Ah, 2025 yılı! Tükettiğimiz patates cipsi ve içtiğimiz kahvenin yanına bir de video oyunu almaktan başka bir şey yapmadığımız zaman dilimi! İşte tam burada Rebel Wolves, bu tür bir nostaljiyi yeniden yaşatmak üzere sahneye çıkıyor. Öyle bir ekip düşünün ki, The Witcher 3’ün oyun ve sanat yönetmenleri gibi dev isimlerden oluşuyor. Bu ekibin ilk eseri “The Blood of Dawnwalker” adını taşıyor ve çıkış tarihi tam olarak 13 Ocak 2025! Sanırım bu oyunu beklerken, takvimdeki günleri saymaktan başka bir işimiz kalmayacak!
Oyun, Orta Çağ Avrupa’sında geçiyor, yani kesinlikle şövalyeler, ejderhalar ve muhtemelen karnında karnabahar olan bir prensese merhaba diyeceğiz. Bu nedenle “Hikaye tabanlı, fantastik bir aksiyon RYO” tanımı gerçekten de bu projeyi özetler nitelikte. Yetişkinlere hitap edecek olması ise kesinlikle ciddiyet katıyor; çünkü oyunun içinde nasılsa bir sır vereceğiz diye düşünmüyoruz! Rebel Wolves, “The Blood of Dawnwalker”ı uzun soluklu bir serinin başlangıcı olarak görüyor, bu da bize gelecekte daha fazla karnabahar ve ejderha ekibi beklememiz gerektiğini söylüyor.
Hikaye ve anlatıma büyük önem verecekler, bu kesin bir şey. Ama dikkat edin, hikaye ağları o kadar karmaşık olabilir ki, bazen “Bu karakter kimdi, sağda mı solda mı yoksa benim arşivde mi?” diye şüpheye düşebilirsiniz. Projenin Unreal Engine 5 kullanılarak geliştirileceği açıklaması da, grafiklerin vasat olma olasılığının neredeyse sıfır olduğu anlamına geliyor. Yani düşen bir kalenin üzerine doğru giden bir ok gördüğünüzde, o ‘ok’ sizi ‘Aman Tanrım!’ dedirtecek kadar detaylı olacak!

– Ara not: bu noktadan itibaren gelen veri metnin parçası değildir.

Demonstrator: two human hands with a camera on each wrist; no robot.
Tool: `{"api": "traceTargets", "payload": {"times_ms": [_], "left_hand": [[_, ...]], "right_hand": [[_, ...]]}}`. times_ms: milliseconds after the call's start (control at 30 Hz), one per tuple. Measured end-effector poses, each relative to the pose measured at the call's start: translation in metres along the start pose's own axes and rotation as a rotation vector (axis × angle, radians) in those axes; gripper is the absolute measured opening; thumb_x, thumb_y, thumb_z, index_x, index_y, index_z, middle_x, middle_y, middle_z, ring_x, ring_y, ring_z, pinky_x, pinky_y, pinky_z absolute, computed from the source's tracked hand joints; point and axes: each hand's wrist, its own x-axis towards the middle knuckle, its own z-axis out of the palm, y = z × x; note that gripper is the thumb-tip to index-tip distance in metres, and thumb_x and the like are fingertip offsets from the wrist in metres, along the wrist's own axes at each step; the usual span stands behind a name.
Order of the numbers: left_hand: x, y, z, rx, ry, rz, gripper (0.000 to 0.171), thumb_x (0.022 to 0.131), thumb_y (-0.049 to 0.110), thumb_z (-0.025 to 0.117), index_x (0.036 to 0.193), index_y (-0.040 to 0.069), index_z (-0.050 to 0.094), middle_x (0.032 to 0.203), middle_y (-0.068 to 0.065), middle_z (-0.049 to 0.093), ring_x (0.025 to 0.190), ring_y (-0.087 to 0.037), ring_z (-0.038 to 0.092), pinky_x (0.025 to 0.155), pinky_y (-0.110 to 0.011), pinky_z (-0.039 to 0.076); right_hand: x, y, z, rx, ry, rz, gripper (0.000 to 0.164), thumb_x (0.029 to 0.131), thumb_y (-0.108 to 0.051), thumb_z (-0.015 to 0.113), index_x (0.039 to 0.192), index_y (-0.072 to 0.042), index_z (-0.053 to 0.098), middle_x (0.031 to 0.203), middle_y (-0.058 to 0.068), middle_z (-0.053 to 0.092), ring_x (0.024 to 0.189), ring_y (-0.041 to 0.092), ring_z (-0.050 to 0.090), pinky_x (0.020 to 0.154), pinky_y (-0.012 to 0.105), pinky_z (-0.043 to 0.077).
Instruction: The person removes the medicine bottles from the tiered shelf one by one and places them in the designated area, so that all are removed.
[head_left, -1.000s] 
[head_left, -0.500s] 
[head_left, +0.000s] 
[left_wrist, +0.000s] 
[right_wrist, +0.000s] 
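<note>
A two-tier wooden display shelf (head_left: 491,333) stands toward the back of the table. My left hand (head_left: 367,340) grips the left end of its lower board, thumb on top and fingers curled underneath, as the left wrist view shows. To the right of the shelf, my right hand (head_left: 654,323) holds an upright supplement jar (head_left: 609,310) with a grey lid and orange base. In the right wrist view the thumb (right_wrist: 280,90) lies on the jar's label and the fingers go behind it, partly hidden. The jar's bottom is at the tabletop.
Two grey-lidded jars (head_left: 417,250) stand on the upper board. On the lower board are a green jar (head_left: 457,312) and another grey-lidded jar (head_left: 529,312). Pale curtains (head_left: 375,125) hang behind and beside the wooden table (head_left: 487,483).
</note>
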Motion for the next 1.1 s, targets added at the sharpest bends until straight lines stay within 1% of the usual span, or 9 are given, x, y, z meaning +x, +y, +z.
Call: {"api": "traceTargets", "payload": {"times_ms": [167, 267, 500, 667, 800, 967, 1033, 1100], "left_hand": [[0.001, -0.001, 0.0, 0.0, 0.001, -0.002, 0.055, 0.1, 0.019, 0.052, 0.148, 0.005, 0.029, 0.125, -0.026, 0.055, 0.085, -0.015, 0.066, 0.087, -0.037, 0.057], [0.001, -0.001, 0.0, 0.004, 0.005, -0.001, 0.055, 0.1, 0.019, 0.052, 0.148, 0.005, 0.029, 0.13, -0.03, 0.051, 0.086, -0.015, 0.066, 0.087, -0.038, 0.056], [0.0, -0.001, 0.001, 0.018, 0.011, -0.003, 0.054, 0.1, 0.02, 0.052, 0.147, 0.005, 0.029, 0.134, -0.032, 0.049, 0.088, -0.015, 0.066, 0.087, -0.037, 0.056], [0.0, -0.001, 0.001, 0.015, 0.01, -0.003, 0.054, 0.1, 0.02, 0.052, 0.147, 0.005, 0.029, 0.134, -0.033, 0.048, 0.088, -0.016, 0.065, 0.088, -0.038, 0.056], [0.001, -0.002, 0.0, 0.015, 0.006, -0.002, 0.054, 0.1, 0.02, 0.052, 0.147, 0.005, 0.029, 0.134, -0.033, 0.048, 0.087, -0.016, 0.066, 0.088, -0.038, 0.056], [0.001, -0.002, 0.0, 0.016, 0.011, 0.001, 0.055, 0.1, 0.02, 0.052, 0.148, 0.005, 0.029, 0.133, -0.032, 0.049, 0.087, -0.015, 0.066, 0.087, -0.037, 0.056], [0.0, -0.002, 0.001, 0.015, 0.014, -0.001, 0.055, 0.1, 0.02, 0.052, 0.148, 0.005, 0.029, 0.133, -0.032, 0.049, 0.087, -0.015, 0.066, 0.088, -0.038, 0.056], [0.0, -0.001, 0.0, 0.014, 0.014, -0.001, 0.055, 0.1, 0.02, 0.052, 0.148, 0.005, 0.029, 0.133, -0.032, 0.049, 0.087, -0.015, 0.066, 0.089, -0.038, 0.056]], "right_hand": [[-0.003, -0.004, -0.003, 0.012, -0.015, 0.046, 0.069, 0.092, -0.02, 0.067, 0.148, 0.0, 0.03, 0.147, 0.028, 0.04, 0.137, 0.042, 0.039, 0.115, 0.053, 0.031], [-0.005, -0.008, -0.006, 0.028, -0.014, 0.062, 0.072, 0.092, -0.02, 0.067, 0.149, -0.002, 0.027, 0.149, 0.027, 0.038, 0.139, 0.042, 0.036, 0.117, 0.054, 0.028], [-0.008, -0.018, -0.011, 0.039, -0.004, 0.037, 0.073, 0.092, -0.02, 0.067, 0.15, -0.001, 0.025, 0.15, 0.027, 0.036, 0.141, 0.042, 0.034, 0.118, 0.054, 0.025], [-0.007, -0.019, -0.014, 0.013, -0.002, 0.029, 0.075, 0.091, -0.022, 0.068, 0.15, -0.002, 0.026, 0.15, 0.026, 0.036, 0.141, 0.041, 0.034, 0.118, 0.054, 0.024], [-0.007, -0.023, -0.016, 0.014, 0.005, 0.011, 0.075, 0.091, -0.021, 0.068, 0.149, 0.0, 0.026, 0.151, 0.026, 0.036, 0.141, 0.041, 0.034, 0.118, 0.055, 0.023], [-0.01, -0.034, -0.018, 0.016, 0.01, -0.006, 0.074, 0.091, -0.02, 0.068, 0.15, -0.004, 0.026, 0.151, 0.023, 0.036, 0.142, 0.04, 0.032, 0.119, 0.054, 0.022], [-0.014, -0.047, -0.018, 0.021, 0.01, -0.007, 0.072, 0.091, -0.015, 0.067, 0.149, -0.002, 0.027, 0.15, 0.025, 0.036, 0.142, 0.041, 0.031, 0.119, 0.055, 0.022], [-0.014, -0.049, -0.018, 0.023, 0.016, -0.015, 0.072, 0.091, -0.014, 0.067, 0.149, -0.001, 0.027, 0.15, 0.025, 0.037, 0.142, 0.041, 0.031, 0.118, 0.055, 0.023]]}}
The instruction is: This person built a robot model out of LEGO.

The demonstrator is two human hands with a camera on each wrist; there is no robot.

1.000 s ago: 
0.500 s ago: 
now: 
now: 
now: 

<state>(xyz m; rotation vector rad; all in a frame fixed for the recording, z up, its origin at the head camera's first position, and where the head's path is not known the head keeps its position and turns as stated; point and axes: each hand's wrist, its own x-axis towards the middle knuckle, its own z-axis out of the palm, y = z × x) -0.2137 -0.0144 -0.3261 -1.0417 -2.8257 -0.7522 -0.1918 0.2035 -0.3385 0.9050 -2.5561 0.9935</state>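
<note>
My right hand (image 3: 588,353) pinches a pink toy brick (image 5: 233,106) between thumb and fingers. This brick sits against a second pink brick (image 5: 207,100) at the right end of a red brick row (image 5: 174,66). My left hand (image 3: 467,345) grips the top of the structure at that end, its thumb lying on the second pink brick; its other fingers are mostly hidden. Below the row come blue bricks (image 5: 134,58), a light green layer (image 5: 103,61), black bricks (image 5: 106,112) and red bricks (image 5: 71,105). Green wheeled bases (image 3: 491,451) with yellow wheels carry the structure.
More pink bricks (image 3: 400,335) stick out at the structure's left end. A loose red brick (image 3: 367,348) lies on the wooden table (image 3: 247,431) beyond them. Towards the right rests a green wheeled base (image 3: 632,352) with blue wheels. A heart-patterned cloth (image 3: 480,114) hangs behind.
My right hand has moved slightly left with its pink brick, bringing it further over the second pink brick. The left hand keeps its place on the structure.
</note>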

Çıkış platformları arasında PC, PlayStation 5 ve Xbox Series var. Geliştiriciler, “Hadi bakalım, istediğiniz cihazda bu macerayı yaşayın!” demek istiyorlar. Yani herhangi bir cihazda kaybolmuş yollarımızı bulacak ve büyük ihtimalle arkadaşlarımızla “Aman, senin oynadığın karakterle benimki kadar sempatik değil!” tarzı diyaloglar dökmeye başlayacağız. Bu oyunun duyuru saati ise tam olarak 00:00 olarak belirlendi. Yani 13 Ocak’ı 14 Ocak’a bağlayan gece yarısı, hepimiz bilgisayar başında “Umarım en azından üzgün değilimdir!” diyerek bekleyeceğiz.
Umarım oyun, içinde sadece ejderha kesimi gerektiren yan görevlerle kalmaz! Aksi takdirde, tüm bu bekleyişimiz, bir o kadar karnabahar ve patates cipsine mal olacak. Oyun dünyası bir yandan heyecanla dolsa da, bir diğer yandan “Karnabaharımı yemeyi unuttum!” diye düşünüyor olacağım. Neyse ki, bu uzun bekleyişte geçmişimizi yeniden keşfedeceğimiz ve yeni dostlar kazanacağımız çok heyecan verici bir macera bizi bekliyor.